Though companies are unlikely to offer contractors the benefits of full-time employment anytime soon, there are a host of start-up companies such as Hyke and Catch out of Silicon Valley that are positioning themselves to answer the short-term call — tackling everything from payment of taxes to disability and health insurance.
And while it may seem like a Band-aid, it could correct the inequities in the modern gig economy as some of its pioneering companies make their billion dollar exists throughout the remainder of the year.

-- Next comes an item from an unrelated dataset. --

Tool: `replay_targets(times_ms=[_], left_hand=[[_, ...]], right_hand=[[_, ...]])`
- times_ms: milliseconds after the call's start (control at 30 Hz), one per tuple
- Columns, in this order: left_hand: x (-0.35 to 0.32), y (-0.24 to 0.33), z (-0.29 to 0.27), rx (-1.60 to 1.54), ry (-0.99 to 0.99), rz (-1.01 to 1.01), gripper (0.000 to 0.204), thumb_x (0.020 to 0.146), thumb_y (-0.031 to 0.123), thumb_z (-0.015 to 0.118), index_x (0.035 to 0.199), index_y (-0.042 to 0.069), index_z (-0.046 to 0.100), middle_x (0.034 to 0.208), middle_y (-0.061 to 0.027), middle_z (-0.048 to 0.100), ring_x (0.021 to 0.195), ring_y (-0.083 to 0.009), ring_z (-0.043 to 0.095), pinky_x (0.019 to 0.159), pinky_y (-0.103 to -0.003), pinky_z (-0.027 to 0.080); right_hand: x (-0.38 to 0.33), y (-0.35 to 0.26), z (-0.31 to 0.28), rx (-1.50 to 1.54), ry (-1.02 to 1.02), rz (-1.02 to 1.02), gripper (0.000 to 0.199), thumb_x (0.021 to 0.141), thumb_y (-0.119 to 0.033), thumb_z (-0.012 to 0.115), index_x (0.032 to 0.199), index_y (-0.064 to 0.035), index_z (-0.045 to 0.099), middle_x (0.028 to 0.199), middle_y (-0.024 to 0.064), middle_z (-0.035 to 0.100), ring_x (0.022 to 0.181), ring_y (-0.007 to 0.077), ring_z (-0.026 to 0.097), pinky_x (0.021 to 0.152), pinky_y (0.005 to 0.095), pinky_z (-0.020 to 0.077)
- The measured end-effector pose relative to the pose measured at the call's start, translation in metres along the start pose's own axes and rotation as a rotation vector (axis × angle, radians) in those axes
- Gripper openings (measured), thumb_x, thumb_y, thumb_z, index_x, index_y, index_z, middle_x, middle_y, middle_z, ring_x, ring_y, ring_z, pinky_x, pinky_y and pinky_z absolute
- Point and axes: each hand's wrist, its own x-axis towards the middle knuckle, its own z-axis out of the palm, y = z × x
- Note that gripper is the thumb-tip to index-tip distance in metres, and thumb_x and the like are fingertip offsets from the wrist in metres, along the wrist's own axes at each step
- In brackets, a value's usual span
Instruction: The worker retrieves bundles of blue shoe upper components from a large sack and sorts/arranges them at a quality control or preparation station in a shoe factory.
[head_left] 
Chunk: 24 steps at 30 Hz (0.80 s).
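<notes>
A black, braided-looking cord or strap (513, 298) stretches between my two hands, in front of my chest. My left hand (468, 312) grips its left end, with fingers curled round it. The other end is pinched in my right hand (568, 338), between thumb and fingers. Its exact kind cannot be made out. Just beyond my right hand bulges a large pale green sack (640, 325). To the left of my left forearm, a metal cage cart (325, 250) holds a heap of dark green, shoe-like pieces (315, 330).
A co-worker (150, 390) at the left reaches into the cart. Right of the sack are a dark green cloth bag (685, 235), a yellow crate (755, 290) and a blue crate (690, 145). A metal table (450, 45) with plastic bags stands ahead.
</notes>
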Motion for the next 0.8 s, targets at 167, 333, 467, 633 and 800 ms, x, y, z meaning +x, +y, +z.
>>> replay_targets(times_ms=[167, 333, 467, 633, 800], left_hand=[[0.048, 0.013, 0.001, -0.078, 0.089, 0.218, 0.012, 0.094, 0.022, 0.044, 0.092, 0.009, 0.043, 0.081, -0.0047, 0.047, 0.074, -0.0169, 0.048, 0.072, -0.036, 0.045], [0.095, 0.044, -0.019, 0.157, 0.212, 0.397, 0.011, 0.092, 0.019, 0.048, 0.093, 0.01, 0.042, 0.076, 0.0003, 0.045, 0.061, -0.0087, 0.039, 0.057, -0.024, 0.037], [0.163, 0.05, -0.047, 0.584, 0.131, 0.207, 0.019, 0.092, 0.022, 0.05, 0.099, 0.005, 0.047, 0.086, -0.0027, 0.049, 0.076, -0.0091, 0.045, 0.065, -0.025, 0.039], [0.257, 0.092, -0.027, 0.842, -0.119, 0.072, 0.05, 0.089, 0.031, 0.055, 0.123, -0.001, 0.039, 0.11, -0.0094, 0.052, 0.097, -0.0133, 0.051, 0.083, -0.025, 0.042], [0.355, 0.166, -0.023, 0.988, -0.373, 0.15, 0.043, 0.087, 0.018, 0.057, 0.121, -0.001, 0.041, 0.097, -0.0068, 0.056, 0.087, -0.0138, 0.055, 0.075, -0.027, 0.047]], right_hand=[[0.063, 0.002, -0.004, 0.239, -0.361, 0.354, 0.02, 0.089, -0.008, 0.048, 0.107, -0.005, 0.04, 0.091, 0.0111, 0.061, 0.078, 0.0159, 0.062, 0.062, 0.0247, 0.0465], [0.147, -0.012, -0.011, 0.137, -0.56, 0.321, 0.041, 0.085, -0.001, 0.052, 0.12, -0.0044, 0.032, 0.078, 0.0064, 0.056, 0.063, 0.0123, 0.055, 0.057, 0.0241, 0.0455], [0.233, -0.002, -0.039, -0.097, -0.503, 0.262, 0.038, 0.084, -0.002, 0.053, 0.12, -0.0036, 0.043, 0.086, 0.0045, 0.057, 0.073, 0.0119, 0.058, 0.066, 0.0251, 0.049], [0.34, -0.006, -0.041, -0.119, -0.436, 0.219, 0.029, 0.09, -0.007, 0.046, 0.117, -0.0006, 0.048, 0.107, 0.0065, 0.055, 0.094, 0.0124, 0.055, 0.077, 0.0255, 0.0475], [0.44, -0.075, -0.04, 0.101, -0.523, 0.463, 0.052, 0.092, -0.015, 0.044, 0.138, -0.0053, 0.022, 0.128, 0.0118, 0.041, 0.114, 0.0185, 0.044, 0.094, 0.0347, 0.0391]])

On a larger level, automation poses an even greater threat to the gig economy, despite the growing number of freelancers and independent contractors. And Felser said there will come a time where drivers and other contract laborers alike will have to find something else to do, despite this growth. “We’re moving into a much more project-based, skills-based world,” he said. “That’s a natural maturing of the market.”
As autonomous vehicles become more mainstream, questions about Uber and Lyft’s position will continue to surface more frequently, though they have made investments in the increasingly competitive space. By contrast, companies like Tesla and Alphabet’s Waymo have already staked their claim in self-driving technology.